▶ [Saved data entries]
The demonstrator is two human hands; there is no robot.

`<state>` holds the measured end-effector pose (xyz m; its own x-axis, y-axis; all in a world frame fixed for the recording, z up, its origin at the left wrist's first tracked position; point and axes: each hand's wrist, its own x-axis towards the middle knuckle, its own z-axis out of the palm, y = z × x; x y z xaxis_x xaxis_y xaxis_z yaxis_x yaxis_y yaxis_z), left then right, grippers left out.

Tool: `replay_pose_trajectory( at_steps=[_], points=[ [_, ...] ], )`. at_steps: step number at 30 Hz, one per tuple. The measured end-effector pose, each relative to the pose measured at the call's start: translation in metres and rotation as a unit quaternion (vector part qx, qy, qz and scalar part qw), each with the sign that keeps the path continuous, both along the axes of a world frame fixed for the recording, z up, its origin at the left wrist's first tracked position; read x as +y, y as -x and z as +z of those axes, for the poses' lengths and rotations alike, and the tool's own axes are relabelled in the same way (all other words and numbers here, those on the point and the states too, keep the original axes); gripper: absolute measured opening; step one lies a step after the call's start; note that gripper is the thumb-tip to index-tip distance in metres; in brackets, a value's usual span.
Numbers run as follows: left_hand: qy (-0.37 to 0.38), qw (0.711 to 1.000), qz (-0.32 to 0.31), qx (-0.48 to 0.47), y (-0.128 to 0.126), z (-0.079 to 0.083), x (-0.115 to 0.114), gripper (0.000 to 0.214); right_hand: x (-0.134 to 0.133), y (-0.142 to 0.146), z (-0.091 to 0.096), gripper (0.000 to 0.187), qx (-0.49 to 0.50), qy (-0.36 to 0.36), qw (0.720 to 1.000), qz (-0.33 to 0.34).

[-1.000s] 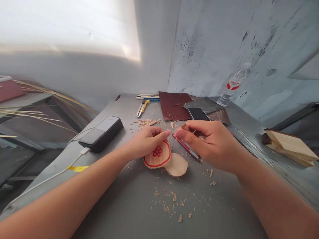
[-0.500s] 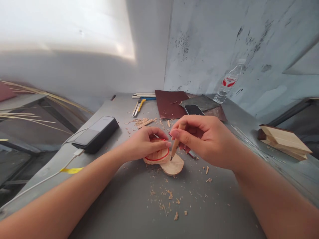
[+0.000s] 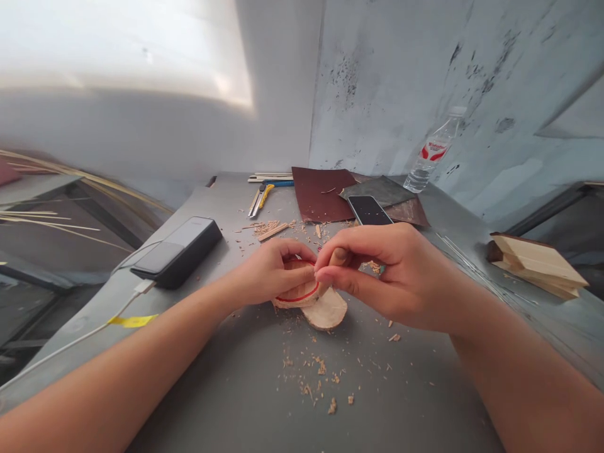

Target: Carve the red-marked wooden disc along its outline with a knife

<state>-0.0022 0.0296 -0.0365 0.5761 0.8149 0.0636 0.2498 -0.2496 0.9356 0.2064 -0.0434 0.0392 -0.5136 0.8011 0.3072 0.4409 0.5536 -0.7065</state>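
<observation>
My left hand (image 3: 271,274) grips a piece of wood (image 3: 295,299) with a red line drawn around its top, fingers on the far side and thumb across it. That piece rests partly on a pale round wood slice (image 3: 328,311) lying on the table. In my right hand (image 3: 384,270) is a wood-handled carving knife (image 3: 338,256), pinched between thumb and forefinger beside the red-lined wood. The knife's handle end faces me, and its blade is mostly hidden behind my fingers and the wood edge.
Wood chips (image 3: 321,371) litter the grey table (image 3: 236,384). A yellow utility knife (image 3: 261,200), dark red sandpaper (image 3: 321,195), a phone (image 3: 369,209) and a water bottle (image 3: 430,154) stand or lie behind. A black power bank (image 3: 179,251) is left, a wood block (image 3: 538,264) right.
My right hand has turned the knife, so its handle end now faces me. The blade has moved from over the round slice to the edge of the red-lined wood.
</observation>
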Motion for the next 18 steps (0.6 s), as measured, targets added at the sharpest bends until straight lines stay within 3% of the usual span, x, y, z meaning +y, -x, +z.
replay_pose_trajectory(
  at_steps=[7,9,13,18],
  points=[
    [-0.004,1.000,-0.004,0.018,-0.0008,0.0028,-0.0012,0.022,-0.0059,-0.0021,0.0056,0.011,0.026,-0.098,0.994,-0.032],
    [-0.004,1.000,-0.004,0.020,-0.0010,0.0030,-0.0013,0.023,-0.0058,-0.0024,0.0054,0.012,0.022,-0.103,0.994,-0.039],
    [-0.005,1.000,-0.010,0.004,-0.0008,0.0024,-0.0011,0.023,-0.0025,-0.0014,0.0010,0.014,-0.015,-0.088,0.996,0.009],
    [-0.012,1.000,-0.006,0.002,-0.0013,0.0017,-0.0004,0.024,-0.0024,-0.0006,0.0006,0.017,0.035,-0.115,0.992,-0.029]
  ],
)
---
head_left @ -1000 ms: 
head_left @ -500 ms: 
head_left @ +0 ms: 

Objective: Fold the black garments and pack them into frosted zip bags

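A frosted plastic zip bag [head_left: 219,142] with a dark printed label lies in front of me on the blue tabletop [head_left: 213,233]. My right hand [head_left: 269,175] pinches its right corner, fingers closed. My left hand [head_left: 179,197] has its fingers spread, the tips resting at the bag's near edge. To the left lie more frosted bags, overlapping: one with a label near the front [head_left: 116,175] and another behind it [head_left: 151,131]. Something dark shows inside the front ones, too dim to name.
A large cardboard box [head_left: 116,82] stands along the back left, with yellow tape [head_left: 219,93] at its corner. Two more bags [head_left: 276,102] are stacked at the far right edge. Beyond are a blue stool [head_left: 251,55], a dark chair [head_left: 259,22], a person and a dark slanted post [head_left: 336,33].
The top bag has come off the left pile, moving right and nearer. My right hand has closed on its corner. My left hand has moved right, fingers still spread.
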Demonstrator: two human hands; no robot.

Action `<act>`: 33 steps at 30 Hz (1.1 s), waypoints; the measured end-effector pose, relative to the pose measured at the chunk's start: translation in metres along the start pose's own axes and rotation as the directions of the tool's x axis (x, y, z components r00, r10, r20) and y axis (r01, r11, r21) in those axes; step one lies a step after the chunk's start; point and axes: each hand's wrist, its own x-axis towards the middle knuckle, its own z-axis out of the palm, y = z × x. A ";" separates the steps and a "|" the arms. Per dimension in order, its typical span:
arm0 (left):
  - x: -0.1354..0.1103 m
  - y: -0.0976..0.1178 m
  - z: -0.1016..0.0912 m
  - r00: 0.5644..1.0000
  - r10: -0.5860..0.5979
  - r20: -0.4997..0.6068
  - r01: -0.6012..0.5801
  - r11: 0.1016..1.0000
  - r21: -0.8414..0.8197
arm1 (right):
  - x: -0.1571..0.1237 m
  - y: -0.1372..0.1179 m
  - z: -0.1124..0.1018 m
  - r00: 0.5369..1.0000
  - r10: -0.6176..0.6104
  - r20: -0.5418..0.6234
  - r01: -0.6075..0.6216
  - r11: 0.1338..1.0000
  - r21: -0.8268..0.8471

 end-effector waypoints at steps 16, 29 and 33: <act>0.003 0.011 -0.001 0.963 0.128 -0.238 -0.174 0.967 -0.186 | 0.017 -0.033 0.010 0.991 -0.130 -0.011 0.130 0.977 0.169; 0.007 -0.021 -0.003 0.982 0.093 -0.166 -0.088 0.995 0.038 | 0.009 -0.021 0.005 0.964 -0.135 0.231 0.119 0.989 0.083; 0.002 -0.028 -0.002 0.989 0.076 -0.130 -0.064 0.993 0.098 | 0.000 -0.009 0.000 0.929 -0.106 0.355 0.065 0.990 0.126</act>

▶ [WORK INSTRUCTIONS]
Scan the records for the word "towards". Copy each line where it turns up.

▶ [RESULT OF THIS EXERCISE]
`<state>` holds the measured end-effector pose (xyz m; its own x-axis, y-axis; all in a world frame fixed for the recording, z up, its origin at the left wrist's first tracked position; point and axes: each hand's wrist, its own x-axis towards the middle knuckle, its own z-axis out of the palm, y = z × x; x y z xaxis_x xaxis_y xaxis_z yaxis_x yaxis_y yaxis_z), left then right, grippers left out.
Action `<act>`: 33 steps at 30 Hz (1.1 s), waypoints; the measured end-effector pose, relative to the pose measured at the chunk's start: translation in metres along the start pose's own axes and rotation as the directions of the tool's x axis (x, y, z components r00, r10, r20) and y axis (r01, r11, r21) in those axes; step one lies a step after the chunk's start; point and axes: each hand's wrist, its own x-axis towards the middle knuckle, its own z-axis out of the palm, y = z × x. A ";" separates the steps and a "|" the arms. Per dimension in order, its typical span:

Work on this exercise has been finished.